Report every line of the records that contains the word "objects".

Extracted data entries
- Opening Delimiter -
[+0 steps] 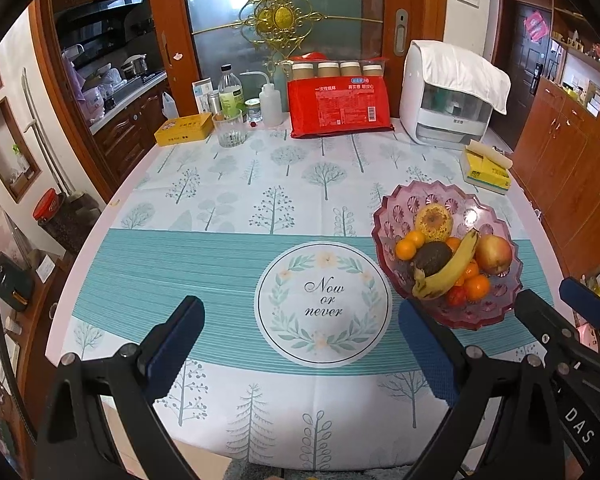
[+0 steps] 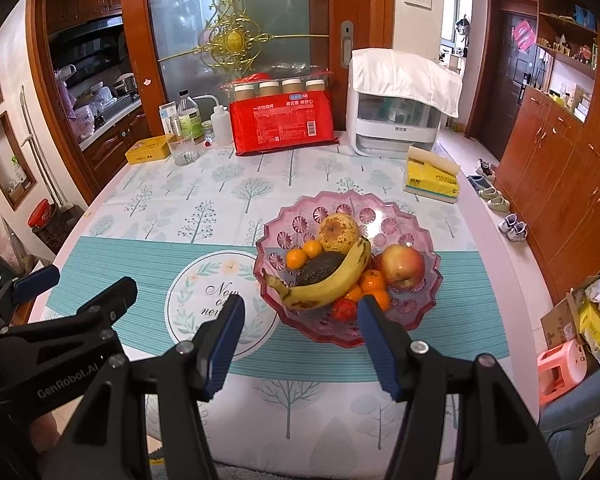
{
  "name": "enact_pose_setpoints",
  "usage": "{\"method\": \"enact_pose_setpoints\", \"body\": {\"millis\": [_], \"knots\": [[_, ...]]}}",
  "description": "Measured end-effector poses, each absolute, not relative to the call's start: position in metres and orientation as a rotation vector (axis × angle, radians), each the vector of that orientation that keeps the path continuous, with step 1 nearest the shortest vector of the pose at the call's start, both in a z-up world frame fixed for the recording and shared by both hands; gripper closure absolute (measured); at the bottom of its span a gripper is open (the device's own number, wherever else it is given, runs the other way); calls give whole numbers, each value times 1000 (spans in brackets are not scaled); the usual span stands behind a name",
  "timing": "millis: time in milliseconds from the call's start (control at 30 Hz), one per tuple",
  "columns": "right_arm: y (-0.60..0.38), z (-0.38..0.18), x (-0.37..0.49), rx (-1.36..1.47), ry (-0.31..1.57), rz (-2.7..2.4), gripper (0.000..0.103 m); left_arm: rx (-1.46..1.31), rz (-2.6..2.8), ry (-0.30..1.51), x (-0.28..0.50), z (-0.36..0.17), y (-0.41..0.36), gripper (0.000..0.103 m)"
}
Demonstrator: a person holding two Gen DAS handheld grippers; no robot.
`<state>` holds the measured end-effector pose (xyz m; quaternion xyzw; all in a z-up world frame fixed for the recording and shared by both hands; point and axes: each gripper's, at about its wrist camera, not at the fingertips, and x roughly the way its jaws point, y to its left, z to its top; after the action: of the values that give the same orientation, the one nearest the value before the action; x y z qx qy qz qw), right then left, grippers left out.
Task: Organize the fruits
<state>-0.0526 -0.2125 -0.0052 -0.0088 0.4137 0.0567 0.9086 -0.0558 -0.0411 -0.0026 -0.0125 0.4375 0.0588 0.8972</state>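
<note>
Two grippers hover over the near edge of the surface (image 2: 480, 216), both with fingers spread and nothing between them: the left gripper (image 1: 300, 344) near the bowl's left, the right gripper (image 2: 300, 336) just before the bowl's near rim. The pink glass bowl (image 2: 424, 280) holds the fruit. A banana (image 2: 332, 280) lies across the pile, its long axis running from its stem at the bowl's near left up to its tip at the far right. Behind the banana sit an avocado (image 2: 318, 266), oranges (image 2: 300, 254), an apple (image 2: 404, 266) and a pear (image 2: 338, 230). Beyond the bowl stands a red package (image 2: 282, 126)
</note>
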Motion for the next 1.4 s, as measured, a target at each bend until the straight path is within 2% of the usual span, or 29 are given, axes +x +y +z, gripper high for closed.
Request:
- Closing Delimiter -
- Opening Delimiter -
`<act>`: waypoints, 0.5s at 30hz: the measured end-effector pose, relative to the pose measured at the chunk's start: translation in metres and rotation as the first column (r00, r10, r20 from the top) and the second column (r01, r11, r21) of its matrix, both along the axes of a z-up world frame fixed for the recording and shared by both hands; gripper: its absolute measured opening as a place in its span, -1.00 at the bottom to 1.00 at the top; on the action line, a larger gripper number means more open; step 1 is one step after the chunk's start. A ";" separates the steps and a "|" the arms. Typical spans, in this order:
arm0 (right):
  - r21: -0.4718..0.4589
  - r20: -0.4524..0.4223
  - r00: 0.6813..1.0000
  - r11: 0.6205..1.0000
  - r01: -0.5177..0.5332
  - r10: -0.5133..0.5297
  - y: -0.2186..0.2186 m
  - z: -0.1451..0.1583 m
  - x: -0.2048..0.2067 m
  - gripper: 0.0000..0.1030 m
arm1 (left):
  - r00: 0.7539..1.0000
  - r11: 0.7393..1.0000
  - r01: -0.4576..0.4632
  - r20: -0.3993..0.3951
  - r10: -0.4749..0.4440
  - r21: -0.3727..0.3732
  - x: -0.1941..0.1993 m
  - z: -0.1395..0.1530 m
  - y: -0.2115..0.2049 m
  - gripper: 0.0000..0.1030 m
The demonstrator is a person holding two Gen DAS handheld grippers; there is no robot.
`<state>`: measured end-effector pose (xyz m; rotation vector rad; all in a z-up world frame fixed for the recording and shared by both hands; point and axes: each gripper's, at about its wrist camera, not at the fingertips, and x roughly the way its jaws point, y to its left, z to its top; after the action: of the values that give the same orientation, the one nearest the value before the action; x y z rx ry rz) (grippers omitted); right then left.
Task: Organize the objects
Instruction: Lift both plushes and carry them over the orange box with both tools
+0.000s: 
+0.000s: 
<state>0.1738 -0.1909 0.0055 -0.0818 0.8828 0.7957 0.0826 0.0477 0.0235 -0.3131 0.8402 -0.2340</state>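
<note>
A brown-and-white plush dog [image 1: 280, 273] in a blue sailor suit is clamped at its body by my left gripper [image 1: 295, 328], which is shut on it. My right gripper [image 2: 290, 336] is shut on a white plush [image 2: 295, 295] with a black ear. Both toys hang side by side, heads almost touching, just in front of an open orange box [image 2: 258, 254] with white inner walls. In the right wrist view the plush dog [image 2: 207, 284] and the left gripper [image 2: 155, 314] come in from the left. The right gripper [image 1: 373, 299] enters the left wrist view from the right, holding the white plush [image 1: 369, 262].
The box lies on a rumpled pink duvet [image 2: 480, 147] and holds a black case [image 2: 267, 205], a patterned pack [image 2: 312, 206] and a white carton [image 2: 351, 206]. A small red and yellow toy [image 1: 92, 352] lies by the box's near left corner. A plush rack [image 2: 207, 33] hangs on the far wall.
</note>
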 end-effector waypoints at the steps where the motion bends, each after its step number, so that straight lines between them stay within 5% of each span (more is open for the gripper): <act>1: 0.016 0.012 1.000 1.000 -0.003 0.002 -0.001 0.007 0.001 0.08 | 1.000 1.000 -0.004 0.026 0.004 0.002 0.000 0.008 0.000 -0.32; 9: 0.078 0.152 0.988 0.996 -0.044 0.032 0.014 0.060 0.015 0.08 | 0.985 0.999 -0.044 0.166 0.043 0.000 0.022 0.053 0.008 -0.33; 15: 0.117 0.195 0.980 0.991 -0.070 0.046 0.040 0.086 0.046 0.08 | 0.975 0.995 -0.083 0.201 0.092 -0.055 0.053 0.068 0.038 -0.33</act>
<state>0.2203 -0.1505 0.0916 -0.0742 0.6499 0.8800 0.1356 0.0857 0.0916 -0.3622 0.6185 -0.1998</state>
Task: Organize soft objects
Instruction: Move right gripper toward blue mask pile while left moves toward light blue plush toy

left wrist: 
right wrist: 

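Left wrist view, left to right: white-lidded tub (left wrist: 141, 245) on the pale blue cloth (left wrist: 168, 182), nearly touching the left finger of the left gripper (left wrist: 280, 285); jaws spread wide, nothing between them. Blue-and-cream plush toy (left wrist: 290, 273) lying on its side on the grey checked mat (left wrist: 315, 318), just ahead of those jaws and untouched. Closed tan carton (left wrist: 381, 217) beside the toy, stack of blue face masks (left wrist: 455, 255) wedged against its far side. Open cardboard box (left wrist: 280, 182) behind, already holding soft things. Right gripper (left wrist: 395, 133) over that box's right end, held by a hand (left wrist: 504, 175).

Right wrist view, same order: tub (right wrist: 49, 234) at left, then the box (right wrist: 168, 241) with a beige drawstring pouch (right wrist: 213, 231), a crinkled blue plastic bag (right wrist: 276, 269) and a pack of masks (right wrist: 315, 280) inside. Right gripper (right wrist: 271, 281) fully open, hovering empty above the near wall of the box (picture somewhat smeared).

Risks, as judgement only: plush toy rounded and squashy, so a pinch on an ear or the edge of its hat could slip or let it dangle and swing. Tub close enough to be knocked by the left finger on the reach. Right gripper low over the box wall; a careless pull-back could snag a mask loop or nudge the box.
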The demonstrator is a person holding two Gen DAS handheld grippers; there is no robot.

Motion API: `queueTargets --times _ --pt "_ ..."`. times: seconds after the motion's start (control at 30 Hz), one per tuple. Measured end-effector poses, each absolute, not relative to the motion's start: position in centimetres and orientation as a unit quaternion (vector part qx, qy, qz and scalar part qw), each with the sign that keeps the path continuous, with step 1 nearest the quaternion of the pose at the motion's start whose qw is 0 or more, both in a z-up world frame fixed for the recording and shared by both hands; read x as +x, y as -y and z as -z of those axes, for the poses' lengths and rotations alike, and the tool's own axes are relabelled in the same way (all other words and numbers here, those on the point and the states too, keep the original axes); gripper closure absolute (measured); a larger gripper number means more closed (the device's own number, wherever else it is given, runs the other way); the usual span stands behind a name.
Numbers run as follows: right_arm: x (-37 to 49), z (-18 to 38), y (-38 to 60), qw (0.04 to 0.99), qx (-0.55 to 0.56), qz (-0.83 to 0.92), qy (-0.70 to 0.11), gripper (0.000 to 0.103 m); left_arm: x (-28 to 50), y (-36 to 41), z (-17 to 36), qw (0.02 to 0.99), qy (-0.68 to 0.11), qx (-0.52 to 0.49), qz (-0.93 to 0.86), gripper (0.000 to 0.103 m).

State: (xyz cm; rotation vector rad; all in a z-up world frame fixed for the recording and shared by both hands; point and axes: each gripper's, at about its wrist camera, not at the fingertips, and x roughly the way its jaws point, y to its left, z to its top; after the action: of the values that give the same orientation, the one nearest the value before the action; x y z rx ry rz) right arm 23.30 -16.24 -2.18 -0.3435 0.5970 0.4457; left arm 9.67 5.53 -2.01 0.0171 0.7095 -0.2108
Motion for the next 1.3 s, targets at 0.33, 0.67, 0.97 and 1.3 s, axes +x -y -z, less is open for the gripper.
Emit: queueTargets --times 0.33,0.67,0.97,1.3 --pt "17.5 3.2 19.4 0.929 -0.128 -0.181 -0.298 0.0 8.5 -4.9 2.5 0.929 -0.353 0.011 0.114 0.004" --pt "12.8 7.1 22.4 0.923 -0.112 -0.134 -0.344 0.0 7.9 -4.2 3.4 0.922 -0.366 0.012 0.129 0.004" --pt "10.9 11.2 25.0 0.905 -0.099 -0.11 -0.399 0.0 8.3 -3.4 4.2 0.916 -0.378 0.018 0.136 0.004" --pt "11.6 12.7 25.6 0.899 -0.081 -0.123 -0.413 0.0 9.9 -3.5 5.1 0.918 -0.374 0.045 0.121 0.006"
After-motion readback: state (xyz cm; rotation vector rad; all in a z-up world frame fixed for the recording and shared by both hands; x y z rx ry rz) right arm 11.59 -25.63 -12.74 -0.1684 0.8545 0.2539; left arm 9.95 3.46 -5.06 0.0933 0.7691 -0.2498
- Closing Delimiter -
### Expected answer
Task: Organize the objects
Task: Organize soft objects

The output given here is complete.